Abstract PO-031: Lysosome inhibition overcomes resistance to CDK4/6 inhibition in PDA

Abstract

Abstract The current FDA-approved chemotherapies for patients with Pancreatic Ductal Adenocarcinoma (PDA) demonstrate substantial toxicities with only a modest survival benefit highlighting the urgent need to better understand the molecular mechanisms driving PDA and how they interact in order to develop more precise and less toxic pathway-targeted therapies. PDA often harbors oncogenic mutations in KRAS and CDKN2A that drive a dysregulated cell cycle through activation of CDK4/6 (Cyclin-Dependent Kinases 4 and 6), which mono-phosphorylate RB1 to govern progression through G0◊G1◊S phases.

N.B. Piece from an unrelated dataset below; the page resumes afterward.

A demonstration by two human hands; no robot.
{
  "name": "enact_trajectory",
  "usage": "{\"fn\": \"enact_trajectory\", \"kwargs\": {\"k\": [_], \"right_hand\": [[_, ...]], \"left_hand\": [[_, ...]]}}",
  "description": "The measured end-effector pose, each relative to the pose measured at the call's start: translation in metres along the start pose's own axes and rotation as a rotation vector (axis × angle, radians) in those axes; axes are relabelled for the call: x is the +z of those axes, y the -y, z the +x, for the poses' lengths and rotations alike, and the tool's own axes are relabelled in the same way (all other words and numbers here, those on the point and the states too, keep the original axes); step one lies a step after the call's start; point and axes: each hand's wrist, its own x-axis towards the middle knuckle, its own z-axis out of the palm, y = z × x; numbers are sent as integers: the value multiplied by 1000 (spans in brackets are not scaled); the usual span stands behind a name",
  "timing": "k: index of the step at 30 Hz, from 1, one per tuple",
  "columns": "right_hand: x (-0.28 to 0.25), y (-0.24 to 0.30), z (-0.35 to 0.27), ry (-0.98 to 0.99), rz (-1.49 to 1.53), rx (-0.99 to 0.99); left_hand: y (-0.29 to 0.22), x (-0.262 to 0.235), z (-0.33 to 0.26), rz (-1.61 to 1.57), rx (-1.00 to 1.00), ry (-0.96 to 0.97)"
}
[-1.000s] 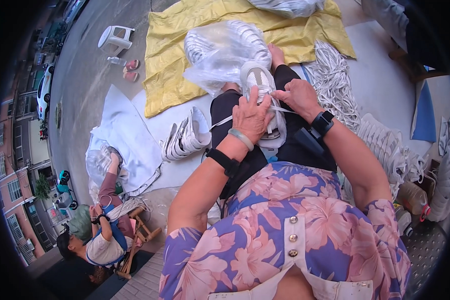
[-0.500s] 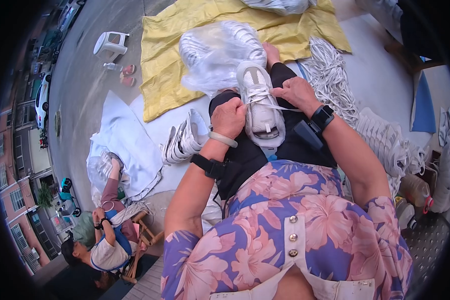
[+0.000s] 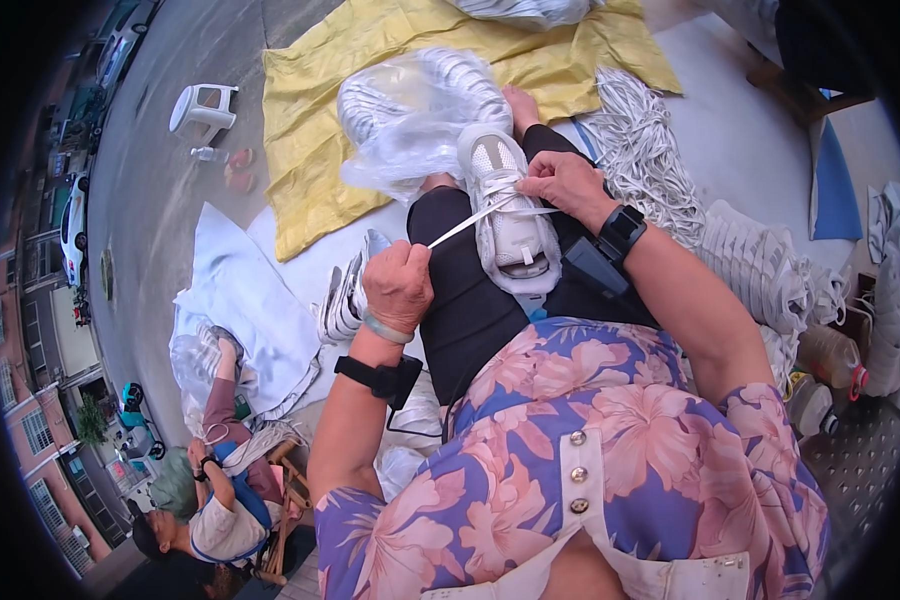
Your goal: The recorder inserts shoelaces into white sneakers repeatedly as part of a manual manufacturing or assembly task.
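- Across the person's black-trousered thighs [image 3: 452, 300] lies a white-and-grey mesh shoe [image 3: 515, 240], toe away from the body and opening toward the waist; the lap seems to serve as a soft bench, putting the lacing within reach of both hands.
- Out to the shoe's left, the left hand [image 3: 400, 285] is curled into a fist around a flat white shoelace [image 3: 467, 222], whose strand runs straight to the shoe, apparently kept taut by that spacing.
- Over the lace rows, the right hand [image 3: 568, 190] pinches the shoelace between thumb and forefinger, probably to steady the crossing; what its other fingers do is unclear.
- To the right lie a loose heap of white laces [image 3: 635, 140] and a row of nested white shoes [image 3: 750, 260], both near enough to reach easily.
- Beyond the knees, a clear plastic bag [image 3: 395, 168] of stacked white pieces rests on a crumpled yellow sheet [image 3: 300, 205], which likely keeps it clean.
- Farther off, grey pavement [image 3: 160, 65] bears a white plastic stool [image 3: 202, 112]; at lower left a co-worker [image 3: 220, 525] sits, with pinkish buildings [image 3: 8, 380] behind.
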Motion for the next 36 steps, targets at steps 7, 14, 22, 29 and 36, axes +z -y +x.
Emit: {"fn": "enact_trajectory", "kwargs": {"k": [7,14,22,29,36], "right_hand": [[-5,5,-6,12,-110,-10],[-8,-3,-34,-2,-258,-267],[-22,-24,-57,-126,-328,-587],[-32,-30,-49,-182,-372,-568],[-59,-38,-46,-189,-519,-663]], "left_hand": [[28,-44,-32,104,41,9],[35,-27,-66,64,-98,5],[8,-23,-4,-1463,-1039,182],[25,-31,5,-428,-285,488],[39,-49,22,169,51,63]]}}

Currently, there are three FDA-approved CDK4/6 inhibitors, palbo-, abema-, and ribociclib (X-ciclibs), that are predicted to have anti-cancer activity in PDA cells. However, the benefits of X-ciclib treatment in PDA patients are largely underwhelming. We found that inherent resistance to X-ciclib treatment in vitro is due to compensatory activation of protective autophagy, a critical lysosomal degradation process that generates a source of nutrients during periods of cellular stress. We observed that X-ciclib treatment induces autophagic flux in PDA cell lines. This pro-cancer process can be targeted with the lysosomal inhibitors, chloroquine and hydroxychloroquine. The addition of chloroquine sensitizes PDA cells to X-ciclib treatment, resulting in diminished proliferative ability. Additionally, a late-stage PDA patient was treated with the combination of an X-ciclib and hydroxychloroquine and displayed a dramatic decrease in the bloodborne PDA biomarker, Cancer Antigen 19-9. These data may suggest a novel combination treatment strategy for late-stage PDA patients, but the molecular mechanisms underlying are yet to be studied in PDA. Future work will explore the role RB1 plays in CDK4/6 regulated autophagy by investigating how phosphorylation at distinct RB1 sites modulates autophagy-related gene expression and the extent to which mTORC1 deactivation is necessary for CDK4/6 regulated autophagy. Citation Format: Dilru Silva, Conan Kinsey, Martin McMahon. Lysosome inhibition overcomes resistance to CDK4/6 inhibition in PDA [abstract]. In: Proceedings of the AACR Virtual Special Conference on Pancreatic Cancer; 2021 Sep 29-30. Philadelphia (PA): AACR; Cancer Res 2021;81(22 Suppl):Abstract nr PO-031.